● **Goal of the exercise**
Go through the listing below and count each line with the word "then" in it; return only the count.

● **Given material**
###

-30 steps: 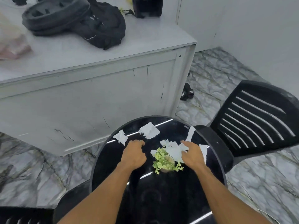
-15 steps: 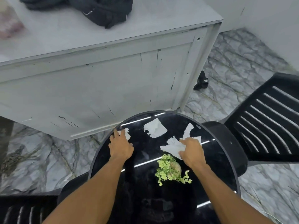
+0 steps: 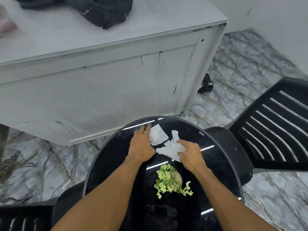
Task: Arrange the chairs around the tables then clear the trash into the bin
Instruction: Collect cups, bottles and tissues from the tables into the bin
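On the far half of a round black glass table (image 3: 216, 157) lie torn white paper scraps. My left hand (image 3: 141, 145) rests flat with its fingers touching one larger scrap (image 3: 157, 135). Over a bunched pile of scraps (image 3: 170, 150) my right hand (image 3: 190, 154) curls, pinching the paper with its fingertips. A narrow strip (image 3: 174, 135) lies just beyond the pile. One black slatted chair (image 3: 273, 124) stands at the table's right, and part of another chair (image 3: 25, 217) shows at the lower left.
A small green potted plant (image 3: 170, 180) stands on the table near me. Behind the table is a grey cabinet (image 3: 100, 84) with a black bag (image 3: 100, 9) on top. A black sandal (image 3: 205, 84) lies on the marble floor.
My left hand slid right from the table's left edge to the larger scrap. My right hand has drawn the scraps into a pile. The small scrap under my left hand is out of sight.
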Available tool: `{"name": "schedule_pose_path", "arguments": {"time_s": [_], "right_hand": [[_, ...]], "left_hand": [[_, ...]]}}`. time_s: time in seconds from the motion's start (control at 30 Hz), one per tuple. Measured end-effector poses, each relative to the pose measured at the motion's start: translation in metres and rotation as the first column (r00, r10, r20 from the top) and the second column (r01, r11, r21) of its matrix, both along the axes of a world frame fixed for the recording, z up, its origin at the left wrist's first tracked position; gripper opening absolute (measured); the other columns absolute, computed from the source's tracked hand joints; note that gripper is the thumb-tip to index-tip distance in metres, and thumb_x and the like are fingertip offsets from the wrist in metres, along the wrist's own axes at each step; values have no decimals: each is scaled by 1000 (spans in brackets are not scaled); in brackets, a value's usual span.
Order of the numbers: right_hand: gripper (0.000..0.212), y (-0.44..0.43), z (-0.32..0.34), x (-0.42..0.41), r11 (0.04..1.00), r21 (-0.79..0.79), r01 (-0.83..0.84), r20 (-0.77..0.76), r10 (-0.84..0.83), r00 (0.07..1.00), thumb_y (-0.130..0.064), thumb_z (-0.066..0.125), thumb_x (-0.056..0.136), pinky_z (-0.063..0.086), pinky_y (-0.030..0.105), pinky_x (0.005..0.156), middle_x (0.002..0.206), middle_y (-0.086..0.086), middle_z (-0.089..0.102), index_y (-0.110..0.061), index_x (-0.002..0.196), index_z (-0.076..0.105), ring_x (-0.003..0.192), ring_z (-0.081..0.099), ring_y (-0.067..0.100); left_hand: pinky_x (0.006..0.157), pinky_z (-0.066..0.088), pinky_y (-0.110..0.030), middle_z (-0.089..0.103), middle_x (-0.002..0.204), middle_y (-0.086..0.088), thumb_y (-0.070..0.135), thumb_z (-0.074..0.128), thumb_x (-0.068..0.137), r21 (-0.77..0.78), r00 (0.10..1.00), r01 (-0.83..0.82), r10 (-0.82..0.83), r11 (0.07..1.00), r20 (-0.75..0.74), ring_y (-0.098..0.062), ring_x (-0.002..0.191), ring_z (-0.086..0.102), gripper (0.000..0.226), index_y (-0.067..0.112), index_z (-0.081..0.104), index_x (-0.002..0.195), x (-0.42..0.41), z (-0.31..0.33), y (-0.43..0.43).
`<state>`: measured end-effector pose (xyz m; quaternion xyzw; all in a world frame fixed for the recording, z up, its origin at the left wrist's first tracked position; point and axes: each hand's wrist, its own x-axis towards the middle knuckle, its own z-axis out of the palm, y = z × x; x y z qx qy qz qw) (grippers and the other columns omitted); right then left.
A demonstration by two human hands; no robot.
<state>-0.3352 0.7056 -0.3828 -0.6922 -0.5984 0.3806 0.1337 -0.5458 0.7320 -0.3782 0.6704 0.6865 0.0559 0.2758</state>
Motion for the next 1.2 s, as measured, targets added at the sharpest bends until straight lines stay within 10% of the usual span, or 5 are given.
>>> {"name": "schedule_pose_path", "arguments": {"time_s": [0.2, 0.37, 0.53, 0.83, 1.2], "right_hand": [[44, -4, -13, 13, 998, -68, 18, 116, -10, 993, -4, 68, 85, 43, 10, 78, 114, -3, 49, -12, 127, 60, 100, 50, 12], [32, 2, -9, 0, 991, -129, 23, 110, -9, 994, 6, 59, 80, 50, 22, 73, 108, 5, 65, -6, 107, 71, 97, 64, 23], [28, 23, 42, -51, 995, -28, -98, 86, 100, 991, 7, 62, 73, 39, 26, 56, 57, 6, 52, -10, 51, 57, 53, 48, 25], [51, -28, 119, -199, 934, 97, -344, -50, 349, 936, 5, 64, 70, 22, 19, 43, 48, -7, 31, -22, 42, 31, 48, 27, 13], [21, -207, 161, -358, 798, 148, -584, -73, 598, 798, -4, 69, 79, 34, 18, 48, 62, -7, 52, -17, 64, 60, 55, 46, 10]], "left_hand": [[107, 38, -52, 31, 153, -6, 28, 53, 96, -118, 889, 310, -332, 943, -316, -33, 139, 27, 49, 27, 44, 144, 23, -20, -1], [74, 51, -33, 57, 92, -2, -10, 48, 81, -3, 983, 141, -141, 990, -122, -23, 90, 52, 27, 6, 69, 89, -6, -24, -37], [83, 55, -37, 66, 96, -7, -9, 52, 82, 29, 990, -129, 128, 991, 56, -25, 91, 63, 32, 5, 75, 100, -51, 9, -63], [70, 39, -3, 66, 115, -2, 0, 58, 88, 117, 814, -565, 528, 817, 240, -13, 93, 59, 28, 6, 71, 113, -176, 66, -167], [59, 46, -25, 67, 74, 1, 7, 63, 79, 200, 708, -704, 653, 681, 268, -20, 70, 63, 14, 19, 69, 73, -296, 132, -375]]}}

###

● **Task result**
2